To bring resilience initiatives right into the offices, Col. Tracy Bozung, Air Force surgeon general, with the rest of the Community of Action Team, routed the required request to start a therapy dog program at the Sixteenth Air Force headquarters. This brought an English golden retriever named Bindi Lou or “Bindi” for short, to the Sixteenth Air Force team, and Bindi has proven to be no ordinary dog.

“The surgeon general’s office oversees the therapy dog program and the approval of therapy teams, maintaining certification, information, and coordination of events for the therapy dog team,” Bozung said. “The current therapy dog team, Carlos Bushman and his dog Bindi, bring such joy and happiness to the Sixteenth Air Force headquarters staff.  People light up when they see Bindi in the halls and in the offices.”
“This is not a ‘bring your dog to work’ program.  There has been a lot of effort and thought put into establishing the Sixteenth Air Force Therapy Dog Program -- not the least of which was to make it a formal and repeatable process for other units to emulate,” said Bushman, Bindi’s handler. “Therapy dog stress relief and joy are real -- just ask the people who interact with Bindi.”

Bindi’s training allows her access to the Sixteenth Air Force building where she goes room to room bringing stress relief, enjoyment, engagement, and dialogue to anyone who needs it.

Bushman knows how hard Bindi works and how much joy she delivers as an asset to the workforce.

“Bindi’s training was provided at PetSmart and her certification via an AKC-recognized therapy dog organization,” Bushman said. “She gets very excited, hops and barks ... she knows that it's' go' time when I brush her out, get her vest and leash.  She loves serving!”
Bindi has already made an impact by visiting approximately 11 offices and 70-75 personnel per visit. 
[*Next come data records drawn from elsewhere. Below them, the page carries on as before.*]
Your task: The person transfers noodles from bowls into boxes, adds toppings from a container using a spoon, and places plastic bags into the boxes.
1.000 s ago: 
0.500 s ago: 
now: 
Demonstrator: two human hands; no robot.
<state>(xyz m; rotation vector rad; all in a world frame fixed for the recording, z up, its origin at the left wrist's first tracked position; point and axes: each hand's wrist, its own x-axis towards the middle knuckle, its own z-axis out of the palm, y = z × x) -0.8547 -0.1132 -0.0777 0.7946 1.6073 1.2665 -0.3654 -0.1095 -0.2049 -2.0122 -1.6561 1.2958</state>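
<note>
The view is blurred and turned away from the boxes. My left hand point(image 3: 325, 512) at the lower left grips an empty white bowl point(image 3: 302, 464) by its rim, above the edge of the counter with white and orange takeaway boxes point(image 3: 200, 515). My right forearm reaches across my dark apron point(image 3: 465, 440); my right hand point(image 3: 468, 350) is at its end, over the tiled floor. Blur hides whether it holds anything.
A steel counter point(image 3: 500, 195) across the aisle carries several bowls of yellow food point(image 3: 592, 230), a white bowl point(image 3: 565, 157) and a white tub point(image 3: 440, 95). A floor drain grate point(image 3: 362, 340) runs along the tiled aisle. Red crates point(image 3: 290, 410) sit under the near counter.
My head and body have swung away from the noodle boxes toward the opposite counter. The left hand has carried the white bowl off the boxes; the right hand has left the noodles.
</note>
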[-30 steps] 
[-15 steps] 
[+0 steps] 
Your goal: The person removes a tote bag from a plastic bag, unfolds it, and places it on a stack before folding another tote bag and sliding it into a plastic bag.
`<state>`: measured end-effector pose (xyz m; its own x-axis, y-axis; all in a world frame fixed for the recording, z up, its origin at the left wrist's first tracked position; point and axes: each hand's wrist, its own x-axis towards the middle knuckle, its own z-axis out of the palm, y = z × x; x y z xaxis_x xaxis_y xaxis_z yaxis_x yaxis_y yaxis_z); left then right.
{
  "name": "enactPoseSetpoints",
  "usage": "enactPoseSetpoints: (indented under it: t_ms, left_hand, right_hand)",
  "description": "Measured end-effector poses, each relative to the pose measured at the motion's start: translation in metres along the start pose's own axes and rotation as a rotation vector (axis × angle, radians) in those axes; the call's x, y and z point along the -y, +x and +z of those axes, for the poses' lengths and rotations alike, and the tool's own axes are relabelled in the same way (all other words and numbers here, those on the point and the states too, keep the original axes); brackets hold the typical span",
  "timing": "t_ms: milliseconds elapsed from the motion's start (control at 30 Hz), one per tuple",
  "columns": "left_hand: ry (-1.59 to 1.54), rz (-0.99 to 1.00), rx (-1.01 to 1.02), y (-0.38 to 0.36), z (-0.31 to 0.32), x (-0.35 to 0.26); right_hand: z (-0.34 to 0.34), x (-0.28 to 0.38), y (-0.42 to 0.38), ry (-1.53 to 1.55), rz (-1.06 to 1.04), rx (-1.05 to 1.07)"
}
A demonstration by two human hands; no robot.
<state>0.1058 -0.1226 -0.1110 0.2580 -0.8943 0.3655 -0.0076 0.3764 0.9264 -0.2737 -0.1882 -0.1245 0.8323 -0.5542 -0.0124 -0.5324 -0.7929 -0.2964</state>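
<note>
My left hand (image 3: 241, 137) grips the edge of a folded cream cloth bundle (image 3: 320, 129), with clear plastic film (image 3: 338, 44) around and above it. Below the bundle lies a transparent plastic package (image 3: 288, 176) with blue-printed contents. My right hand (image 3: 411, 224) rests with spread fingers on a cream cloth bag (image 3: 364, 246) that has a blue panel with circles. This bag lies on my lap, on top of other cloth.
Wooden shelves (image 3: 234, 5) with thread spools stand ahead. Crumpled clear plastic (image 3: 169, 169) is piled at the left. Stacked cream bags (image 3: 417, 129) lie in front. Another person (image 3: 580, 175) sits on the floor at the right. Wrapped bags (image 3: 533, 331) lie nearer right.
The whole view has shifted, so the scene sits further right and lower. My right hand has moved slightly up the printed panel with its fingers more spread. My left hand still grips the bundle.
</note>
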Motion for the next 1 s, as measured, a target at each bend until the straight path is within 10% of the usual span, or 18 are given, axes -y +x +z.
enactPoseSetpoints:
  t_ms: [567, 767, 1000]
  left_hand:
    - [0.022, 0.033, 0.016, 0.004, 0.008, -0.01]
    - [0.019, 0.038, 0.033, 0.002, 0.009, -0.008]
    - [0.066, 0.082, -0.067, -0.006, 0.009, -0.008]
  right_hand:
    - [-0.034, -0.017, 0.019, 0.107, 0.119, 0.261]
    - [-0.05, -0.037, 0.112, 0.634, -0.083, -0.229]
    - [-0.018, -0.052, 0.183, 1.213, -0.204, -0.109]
“The reactions are a mix of wonder, joy, and disbelief.  Wonder because she's not a service animal, that you cannot pet or touch; joy because when folks learn that they can pet Bindi, they can't help but give in to their impulse to pet a dog, at work; and disbelief because folks can't believe there is actually a therapy dog program at Sixteenth Air Force,” Bushman said. "Therapy dog stress relief and joy are real -- just ask the people who interact with Bindi.”

Bindi is only one member of the new CoAT team. CoAT is comprised of the command surgeon and staff, the lead chaplain and his staff, the Sixteenth Air Force True North team, first sergeant, deputy chief of staff and diversity and inclusion offices. Their primary mission is to coordinate and publicize deliberate actions addressing topics including resiliency, culture, health, safety and awareness. In other words, this team is designed to directly support and exemplify the commander’s second priority to strengthen resilience.
“Under the Community of Action Team, the Therapy Dog Program builds on Sixteenth Air Force commander Lt. Gen. Kevin Kennedy's second priority of strengthening resiliency through improved morale in the workplace,” Bozung said.
“Individual resilience leads to mission resilience," Kennedy said. "As Airmen, we will build a resilient force by maintaining our own resilience and supporting each other. A healthy and inclusive culture starts with our front-line leaders setting the example and understanding the challenges the Airmen on their team face.”